階段を登っていくと、眩しい太陽の光に目が痛みを覚える。
手で遮りながら階上を見上げると、停めてある馬車の扉が開き、小太りの男が現れた。
この離れた距離からでも上流階級の人間だとわかる佇まいだった。

「前金は受け取ったな」

ファーランの手に紙袋が握られているのを確認すると、小太りの男は僅かに口元を歪めた。
その男は名前こそ明かさなかったが、今回の仕事の依頼主は自分だと言った。

「単刀直入に言う。調査兵団のエルヴィン・スミスという男がお前達を捕らえて兵団に入れようとしている。
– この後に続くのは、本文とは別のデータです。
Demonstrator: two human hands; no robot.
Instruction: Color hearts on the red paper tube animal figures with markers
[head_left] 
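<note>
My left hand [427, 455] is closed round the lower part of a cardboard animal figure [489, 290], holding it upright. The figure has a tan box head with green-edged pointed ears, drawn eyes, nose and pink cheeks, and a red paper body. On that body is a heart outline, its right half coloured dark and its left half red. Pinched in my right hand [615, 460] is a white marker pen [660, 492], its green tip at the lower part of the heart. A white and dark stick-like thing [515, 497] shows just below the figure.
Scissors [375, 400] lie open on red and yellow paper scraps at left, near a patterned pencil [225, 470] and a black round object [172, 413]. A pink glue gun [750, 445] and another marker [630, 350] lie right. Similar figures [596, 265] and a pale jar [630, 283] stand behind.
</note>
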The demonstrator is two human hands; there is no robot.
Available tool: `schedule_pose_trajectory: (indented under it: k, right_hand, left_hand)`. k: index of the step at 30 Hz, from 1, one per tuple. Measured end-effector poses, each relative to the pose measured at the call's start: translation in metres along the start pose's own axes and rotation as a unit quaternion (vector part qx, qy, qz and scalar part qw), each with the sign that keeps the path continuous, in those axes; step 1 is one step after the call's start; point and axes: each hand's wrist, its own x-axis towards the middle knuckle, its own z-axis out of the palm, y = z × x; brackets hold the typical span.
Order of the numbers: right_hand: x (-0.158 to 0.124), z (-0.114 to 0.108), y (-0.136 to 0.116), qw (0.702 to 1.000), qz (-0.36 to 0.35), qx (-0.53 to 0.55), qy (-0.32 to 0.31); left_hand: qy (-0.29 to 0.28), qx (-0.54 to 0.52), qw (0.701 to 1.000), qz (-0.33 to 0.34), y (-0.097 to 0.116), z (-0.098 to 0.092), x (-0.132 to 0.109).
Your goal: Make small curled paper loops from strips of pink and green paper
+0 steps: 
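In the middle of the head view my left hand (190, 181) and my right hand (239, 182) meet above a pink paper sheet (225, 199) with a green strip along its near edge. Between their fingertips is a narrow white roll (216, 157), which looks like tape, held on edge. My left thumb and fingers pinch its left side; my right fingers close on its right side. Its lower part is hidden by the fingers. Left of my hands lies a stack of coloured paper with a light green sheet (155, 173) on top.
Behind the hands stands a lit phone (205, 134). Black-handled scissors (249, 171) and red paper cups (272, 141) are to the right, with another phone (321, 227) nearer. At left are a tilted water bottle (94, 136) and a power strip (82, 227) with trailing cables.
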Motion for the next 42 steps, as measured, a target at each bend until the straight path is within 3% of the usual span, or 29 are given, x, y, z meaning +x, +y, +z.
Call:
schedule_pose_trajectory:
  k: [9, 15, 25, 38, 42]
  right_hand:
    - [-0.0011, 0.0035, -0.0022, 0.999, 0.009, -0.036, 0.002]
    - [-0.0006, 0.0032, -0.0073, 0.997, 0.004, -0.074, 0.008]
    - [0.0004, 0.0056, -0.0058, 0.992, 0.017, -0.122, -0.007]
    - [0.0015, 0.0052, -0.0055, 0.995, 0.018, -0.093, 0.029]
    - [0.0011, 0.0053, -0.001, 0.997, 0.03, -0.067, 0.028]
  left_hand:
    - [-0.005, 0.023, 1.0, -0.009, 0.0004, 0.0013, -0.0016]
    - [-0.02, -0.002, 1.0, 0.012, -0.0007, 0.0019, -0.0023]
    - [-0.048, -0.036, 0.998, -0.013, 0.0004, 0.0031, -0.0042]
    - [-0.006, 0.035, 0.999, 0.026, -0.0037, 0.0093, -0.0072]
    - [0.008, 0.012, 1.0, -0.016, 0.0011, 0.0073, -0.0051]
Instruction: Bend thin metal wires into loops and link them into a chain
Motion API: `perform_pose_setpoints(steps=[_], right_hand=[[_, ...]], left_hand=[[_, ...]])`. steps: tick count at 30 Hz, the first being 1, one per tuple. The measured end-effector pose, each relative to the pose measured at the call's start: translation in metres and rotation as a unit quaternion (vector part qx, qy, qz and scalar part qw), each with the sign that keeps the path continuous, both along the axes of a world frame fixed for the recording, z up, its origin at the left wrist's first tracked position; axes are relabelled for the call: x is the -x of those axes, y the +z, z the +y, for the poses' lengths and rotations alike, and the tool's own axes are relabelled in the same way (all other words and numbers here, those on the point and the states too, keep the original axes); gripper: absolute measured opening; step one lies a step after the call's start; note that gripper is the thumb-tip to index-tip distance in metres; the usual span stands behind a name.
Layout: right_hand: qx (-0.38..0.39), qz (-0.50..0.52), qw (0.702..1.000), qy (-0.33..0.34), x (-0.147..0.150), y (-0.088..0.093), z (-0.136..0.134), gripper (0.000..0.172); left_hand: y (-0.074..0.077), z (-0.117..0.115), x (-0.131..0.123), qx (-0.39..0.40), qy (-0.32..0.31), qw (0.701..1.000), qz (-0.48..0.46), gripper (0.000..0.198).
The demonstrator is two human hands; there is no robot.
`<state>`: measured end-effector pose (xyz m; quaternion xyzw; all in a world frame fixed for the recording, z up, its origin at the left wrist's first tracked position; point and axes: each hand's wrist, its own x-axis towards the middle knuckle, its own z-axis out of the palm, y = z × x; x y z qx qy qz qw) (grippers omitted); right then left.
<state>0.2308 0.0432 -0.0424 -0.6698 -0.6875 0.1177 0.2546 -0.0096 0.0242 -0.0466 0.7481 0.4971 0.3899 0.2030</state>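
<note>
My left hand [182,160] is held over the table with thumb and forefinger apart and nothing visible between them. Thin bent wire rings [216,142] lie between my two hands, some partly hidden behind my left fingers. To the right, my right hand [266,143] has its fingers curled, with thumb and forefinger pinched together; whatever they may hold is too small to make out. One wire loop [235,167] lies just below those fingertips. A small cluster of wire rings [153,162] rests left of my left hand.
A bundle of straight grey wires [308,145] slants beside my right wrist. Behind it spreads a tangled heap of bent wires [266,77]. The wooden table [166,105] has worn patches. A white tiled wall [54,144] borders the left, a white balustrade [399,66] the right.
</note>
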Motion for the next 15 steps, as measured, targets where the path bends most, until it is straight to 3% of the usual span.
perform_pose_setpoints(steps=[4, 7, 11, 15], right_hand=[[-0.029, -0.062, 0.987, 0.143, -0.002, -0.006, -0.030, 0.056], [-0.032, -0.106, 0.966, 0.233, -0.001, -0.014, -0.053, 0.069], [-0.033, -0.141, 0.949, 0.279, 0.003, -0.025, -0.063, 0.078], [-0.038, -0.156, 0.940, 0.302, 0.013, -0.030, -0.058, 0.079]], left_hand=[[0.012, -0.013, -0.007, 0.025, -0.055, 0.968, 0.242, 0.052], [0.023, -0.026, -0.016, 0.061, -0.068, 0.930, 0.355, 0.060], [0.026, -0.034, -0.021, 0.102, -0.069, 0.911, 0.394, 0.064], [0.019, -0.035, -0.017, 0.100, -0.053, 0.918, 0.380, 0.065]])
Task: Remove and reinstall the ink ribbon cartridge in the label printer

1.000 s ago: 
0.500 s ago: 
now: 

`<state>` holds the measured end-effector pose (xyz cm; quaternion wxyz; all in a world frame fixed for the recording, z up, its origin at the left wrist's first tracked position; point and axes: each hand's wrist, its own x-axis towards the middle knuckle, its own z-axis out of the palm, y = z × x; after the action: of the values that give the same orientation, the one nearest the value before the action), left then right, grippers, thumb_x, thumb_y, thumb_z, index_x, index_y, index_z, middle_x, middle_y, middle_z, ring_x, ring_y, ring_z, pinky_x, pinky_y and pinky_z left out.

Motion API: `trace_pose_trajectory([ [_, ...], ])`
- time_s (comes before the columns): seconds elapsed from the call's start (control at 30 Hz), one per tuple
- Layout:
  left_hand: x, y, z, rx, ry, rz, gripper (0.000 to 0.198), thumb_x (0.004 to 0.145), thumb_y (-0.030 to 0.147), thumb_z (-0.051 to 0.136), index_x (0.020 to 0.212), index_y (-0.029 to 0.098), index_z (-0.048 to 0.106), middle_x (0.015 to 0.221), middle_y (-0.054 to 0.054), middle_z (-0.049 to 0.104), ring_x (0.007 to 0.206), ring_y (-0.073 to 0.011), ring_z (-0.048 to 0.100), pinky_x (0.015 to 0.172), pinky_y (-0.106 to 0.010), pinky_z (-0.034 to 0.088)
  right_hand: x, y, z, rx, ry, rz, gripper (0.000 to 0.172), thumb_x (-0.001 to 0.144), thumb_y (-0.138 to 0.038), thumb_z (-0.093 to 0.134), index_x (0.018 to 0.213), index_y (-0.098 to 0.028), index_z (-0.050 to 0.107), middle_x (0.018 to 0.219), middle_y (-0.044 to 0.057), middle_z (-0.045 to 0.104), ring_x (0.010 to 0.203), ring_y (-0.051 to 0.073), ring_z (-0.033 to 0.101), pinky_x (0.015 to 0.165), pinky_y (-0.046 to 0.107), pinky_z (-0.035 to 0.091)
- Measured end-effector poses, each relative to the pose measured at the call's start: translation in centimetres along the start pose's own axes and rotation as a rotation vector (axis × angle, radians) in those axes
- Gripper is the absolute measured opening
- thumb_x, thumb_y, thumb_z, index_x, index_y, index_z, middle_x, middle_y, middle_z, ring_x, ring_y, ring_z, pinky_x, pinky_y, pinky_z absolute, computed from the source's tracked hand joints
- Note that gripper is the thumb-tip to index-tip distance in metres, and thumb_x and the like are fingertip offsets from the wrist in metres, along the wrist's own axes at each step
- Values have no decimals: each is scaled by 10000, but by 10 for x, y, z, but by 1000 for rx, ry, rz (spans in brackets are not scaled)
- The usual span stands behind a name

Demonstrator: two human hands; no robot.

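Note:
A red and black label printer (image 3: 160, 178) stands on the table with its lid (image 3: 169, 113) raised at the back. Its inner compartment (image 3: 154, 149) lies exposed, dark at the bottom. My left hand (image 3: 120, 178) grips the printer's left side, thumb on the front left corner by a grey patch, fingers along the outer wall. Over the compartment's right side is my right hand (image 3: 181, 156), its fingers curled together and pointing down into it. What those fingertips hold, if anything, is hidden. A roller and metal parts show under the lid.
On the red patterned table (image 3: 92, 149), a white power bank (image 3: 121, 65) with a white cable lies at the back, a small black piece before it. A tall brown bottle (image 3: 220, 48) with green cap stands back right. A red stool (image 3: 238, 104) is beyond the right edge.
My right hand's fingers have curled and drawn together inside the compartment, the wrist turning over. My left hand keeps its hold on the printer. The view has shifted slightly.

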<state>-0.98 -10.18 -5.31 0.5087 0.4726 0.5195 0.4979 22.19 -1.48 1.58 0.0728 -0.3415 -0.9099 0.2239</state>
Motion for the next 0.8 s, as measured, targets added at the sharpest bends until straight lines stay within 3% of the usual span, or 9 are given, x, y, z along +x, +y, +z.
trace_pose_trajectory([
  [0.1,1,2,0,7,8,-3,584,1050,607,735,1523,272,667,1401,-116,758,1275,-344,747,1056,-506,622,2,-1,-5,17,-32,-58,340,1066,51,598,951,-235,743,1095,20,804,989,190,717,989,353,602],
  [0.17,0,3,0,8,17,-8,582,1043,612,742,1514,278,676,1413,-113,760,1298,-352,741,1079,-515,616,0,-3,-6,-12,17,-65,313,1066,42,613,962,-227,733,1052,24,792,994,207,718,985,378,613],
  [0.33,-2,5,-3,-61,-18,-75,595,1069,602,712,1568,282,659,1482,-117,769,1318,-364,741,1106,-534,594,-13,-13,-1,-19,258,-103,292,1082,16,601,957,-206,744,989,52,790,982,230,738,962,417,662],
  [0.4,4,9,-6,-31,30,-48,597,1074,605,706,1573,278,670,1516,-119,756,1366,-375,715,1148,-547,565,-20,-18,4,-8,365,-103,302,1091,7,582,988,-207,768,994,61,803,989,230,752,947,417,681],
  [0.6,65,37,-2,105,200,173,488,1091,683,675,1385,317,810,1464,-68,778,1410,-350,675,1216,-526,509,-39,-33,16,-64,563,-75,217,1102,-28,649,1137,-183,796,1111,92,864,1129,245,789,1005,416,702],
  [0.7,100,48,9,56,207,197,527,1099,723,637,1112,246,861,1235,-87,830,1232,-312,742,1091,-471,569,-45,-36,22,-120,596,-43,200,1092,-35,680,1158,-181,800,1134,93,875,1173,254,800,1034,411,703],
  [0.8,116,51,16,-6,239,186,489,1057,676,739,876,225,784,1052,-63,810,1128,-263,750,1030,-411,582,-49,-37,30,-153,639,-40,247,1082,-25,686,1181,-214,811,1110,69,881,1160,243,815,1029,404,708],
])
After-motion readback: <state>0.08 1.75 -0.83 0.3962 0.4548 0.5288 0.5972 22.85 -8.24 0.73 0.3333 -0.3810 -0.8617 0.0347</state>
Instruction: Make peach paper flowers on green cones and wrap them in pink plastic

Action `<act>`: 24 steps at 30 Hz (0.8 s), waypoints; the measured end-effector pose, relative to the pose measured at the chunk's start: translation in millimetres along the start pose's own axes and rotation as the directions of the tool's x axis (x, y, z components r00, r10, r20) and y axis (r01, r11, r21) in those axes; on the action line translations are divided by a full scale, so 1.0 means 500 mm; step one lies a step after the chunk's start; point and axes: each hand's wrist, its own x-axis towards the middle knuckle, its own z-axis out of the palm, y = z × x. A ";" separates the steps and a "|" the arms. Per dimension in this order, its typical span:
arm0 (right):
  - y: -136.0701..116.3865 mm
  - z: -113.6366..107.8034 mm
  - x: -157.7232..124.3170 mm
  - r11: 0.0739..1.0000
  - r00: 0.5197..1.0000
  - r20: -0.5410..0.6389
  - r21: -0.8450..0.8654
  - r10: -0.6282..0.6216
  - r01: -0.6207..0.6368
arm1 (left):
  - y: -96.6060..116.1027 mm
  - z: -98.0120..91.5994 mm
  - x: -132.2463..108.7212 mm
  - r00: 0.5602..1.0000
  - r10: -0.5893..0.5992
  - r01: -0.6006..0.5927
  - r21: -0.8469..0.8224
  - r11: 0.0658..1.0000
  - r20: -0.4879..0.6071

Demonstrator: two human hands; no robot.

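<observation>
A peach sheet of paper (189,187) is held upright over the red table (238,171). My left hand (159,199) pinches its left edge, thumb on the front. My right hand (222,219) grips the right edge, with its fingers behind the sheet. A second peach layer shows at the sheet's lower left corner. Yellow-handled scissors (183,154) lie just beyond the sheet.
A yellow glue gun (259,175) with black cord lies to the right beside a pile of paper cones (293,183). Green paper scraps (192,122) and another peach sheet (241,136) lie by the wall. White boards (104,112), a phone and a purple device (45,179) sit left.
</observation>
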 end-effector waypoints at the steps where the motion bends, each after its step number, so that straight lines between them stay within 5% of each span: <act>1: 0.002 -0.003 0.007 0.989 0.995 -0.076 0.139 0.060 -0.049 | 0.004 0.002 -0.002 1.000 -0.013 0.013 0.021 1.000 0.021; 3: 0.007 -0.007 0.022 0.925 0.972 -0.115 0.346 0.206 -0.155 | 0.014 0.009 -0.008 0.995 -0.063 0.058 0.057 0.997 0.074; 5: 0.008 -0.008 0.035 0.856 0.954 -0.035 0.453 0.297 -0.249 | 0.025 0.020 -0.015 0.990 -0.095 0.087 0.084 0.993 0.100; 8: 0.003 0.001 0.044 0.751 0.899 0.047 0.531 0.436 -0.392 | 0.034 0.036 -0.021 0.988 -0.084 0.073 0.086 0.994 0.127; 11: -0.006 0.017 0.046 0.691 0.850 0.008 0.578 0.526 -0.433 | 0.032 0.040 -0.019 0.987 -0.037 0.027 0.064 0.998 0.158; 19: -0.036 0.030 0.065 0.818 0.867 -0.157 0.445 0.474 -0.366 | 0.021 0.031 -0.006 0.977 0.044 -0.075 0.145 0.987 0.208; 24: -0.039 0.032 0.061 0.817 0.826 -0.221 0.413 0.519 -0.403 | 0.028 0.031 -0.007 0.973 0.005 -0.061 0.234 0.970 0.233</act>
兵団に入ったらそれに乗じて奴から"ある書類"を奪い、可能であるなら始末してほしい」

それから小太り男は、報酬は莫大な金と地上での居住権を約束すると言った。
それもただの居住権ではなく、王都で暮らせるものだという。

リヴァイは「胡散臭え」と呟きながらも、夢のような話だと思った。
喉から手が出るほど渇望するものを目の前にぶら下げられたような気分だ。
リヴァイの呟きに構わず、男は話を続ける。

「お前達の仲間の娘、今はまだ日常生活を送れているようだが、症状が進行すれば立つこともままならなくだろう」

眩しそうに睨みつけてくる3人を見下ろしながら、彼はトドメの一言を口にした。